Fig. 6. Combination of TNO155 and ribociclib additively inhibits cell cycle and induces apoptosis.

(A) Upset matrix plot derived from RNAseq analysis, showing the overlapping numbers of significant genes (P adj< 0.05 and |FC|> 1.5) after 24-hour treatment with 0.3 μmol/L TNO155, 1 μmol/L ribociclib and their combination, normalized to DMSO control. (Rows=the sets; Columns=intersections between these sets). (B and C) Heatmaps demonstrating the more potent transcriptional inhibition of mitotic prometaphase (B) and cell cycle checkpoints (C) by combined TNO155+ribociclib relative to either single agent alone, highlighting BIRC5, PLK1, CLSPN and CCNA2. + = significance. (D) Five NF1-MPNST cell lines were treated with DMSO, 0.3 μmol/L TNO155 and/or 1 μmol/L ribociclib for 48 hours, following overnight starvation in 0.1% FBS-containing culture medium to synchronize cells.
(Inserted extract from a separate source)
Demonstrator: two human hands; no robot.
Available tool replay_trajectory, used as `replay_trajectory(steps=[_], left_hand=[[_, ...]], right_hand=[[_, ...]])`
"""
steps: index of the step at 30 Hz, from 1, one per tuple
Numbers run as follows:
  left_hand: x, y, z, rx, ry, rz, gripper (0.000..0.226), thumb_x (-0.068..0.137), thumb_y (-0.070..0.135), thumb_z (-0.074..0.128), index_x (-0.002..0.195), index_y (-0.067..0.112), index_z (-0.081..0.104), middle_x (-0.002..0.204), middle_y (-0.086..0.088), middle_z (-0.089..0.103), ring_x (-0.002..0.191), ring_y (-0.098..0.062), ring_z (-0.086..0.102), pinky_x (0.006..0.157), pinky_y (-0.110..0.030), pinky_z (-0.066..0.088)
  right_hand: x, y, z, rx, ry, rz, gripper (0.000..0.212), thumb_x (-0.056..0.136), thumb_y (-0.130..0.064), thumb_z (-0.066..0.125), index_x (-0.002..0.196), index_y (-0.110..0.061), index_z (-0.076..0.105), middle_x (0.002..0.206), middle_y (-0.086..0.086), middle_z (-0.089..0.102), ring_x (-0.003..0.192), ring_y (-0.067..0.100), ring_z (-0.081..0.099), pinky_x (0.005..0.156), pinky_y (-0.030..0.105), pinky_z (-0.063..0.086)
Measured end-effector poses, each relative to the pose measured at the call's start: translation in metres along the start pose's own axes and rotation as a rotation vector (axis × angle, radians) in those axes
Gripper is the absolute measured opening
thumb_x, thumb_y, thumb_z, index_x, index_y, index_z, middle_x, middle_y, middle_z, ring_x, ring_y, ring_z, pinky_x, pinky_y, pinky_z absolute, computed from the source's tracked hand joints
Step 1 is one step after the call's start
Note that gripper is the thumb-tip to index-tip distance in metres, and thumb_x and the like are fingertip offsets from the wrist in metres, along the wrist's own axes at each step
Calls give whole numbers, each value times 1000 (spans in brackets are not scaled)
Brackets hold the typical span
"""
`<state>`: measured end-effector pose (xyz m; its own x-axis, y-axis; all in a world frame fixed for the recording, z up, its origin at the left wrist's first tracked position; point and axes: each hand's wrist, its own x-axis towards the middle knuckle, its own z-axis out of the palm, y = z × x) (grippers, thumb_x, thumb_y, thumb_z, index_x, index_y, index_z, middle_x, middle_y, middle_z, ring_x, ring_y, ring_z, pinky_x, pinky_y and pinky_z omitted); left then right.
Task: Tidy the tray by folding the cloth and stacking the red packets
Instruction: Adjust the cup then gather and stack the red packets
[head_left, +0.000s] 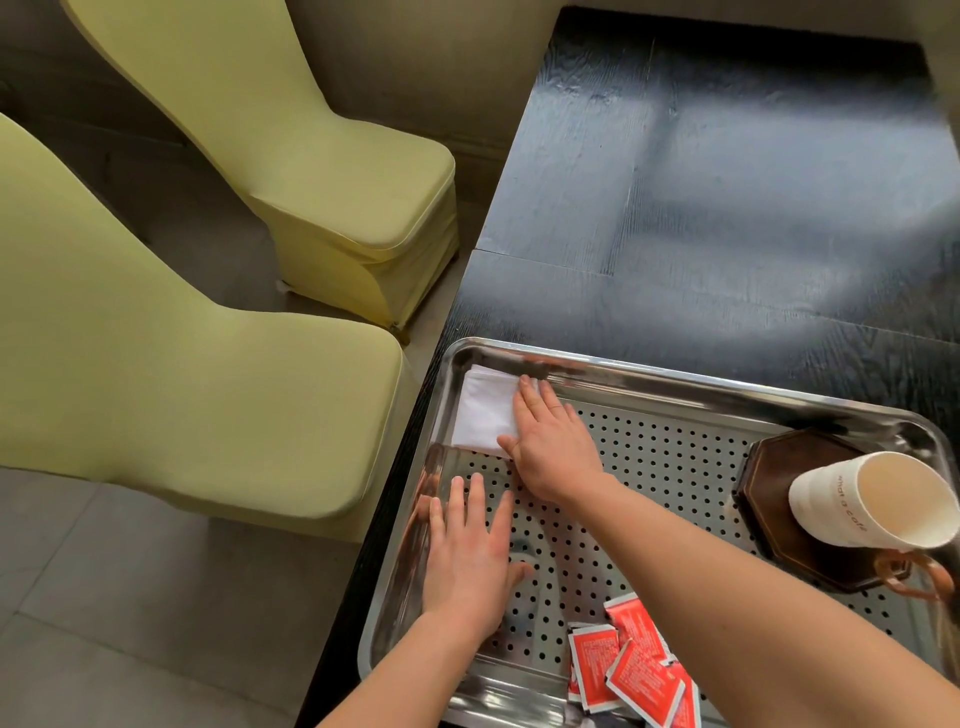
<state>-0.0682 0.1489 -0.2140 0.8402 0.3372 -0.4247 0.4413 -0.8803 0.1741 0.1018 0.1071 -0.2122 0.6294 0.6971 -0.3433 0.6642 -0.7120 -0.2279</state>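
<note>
A white cloth, folded into a small rectangle, lies in the far left corner of the steel perforated tray. My right hand rests flat on the cloth's right edge, fingers spread. Flat on the tray's perforated floor, nearer to me and holding nothing, lies my left hand. Several red packets lie loose and overlapping at the tray's near edge, right of my left forearm.
A white paper cup lies tilted on a dark octagonal coaster at the tray's right side. The tray sits on a black wooden table. Two chairs with yellow-green covers stand to the left.
</note>
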Motion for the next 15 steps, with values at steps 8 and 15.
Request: replay_trajectory(steps=[8, 15], left_hand=[[3, 4, -10, 50, -50, -17, 88, 91, 64, 49, 156, 27, 4, 166, -14, -5, 151, -35, -12, 122, -57, -1], [0, 4, -18, -63, -16, -49, 84, 85, 59, 60, 153, 34, 19, 166, -7, 4, 153, -27, -5, 124, -49, 4]], right_hand=[[-50, 17, -8, 400, 275, 199, 47, 103, -35, 44, 146, -15, 45, 159, 1, 35, 149, 20, 23, 121, 39, 23], [-130, 53, -5, 525, 326, 289, 33, 100, -27, 55, 130, -15, 60, 128, 1, 63, 125, 18, 51, 103, 32, 38]])
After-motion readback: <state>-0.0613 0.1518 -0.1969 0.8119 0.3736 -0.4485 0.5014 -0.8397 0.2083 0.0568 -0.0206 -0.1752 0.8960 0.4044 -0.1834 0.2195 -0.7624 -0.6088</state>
Cells were fixed in ice cold 70% ethanol and stained with propidium iodide/ RNase staining solution (Cell Signaling Technology, #4087), and then analyzed by flow cytometry. (E) ST8814 and JH-2–079c were treated with DMSO, 0.3 μmol/L TNO155 and/or 1 μmol/L ribociclib for 48 hours, and then protein lysates were assessed using human apoptosis antibody array (R&D systems, #ARY009). Signal intensity from technical duplicates was quantified by densitometry analysis using image J and normalized to DMSO. Data represent mean ± SEM. (F) Nine NF1-MPNST cell lines were treated as in E. and the indicated proteins involved in apoptosis and ERK signaling were detected using immunoblot.